Task description - Copy out each line of the data that holds the string "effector".

+-------+

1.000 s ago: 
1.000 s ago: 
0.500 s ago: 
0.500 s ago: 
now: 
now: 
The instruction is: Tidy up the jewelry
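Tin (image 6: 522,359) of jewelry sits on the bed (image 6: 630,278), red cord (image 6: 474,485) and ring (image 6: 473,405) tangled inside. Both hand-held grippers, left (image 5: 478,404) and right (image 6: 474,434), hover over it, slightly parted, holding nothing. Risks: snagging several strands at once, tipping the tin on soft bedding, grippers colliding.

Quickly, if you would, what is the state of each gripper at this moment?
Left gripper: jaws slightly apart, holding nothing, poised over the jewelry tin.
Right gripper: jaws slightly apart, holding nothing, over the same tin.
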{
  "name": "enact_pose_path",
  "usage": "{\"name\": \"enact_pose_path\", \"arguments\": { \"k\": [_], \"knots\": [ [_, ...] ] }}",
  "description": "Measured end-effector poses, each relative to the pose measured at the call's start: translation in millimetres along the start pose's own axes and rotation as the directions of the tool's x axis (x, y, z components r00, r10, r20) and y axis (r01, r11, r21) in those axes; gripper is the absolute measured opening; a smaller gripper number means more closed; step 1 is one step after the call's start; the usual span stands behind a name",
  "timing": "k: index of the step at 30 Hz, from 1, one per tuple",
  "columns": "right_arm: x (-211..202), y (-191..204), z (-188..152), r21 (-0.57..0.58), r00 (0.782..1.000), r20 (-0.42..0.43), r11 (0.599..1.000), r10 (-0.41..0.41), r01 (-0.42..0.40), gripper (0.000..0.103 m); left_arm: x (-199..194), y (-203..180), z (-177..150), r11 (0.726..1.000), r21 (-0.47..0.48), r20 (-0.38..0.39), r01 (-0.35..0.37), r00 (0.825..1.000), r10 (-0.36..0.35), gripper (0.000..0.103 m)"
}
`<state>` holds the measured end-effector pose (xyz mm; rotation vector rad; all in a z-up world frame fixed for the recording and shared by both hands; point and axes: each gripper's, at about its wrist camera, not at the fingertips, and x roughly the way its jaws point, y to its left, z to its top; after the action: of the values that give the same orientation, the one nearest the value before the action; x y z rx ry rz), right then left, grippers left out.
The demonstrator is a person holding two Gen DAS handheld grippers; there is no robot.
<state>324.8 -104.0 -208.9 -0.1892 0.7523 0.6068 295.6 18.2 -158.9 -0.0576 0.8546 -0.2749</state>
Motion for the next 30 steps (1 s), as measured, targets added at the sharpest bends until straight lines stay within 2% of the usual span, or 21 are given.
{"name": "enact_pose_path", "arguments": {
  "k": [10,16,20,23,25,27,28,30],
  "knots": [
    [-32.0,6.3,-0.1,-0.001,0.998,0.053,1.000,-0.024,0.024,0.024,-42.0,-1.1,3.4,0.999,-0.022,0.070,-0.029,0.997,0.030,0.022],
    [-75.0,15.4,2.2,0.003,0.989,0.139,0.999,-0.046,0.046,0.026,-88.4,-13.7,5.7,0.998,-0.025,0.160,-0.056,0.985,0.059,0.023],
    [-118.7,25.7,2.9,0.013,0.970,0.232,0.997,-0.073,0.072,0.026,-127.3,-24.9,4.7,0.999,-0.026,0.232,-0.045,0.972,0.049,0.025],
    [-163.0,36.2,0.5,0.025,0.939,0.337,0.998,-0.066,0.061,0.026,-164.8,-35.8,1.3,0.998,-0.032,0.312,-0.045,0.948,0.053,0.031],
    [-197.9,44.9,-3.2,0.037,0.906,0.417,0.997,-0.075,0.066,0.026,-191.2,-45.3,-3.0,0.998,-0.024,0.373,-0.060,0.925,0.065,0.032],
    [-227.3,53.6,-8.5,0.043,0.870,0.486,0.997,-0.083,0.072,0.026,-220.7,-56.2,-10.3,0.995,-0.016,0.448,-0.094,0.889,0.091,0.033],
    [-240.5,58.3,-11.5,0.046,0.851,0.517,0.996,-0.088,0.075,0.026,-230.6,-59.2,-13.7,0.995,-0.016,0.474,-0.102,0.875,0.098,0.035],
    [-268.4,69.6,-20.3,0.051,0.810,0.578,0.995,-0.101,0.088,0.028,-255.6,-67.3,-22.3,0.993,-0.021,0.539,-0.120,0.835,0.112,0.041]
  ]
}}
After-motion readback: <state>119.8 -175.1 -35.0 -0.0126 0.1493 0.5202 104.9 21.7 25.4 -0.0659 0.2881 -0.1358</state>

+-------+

Task response -
  "description": "Measured end-effector poses, each relative to the pose measured at the call's start: translation in millimetres along the start pose's own axes and rotation as the directions of the tool's x axis (x, y, z components r00, r10, r20) and y axis (r01, r11, r21) in those axes; gripper is the absolute measured opening; a smaller gripper number means more closed; step 1 is one step after the call's start; the usual span stands behind a name",
`<state>` holds the measured end-effector pose (xyz mm; rotation vector rad; all in a z-up world frame fixed for the recording and shared by both hands; point and axes: each gripper's, at about its wrist camera, not at the fingertips, and x roughly the way its jaws point, y to its left, z to its top; after the action: of the values that give the same orientation, the one nearest the value before the action; x y z rx ry rz), right then left, grippers left out.

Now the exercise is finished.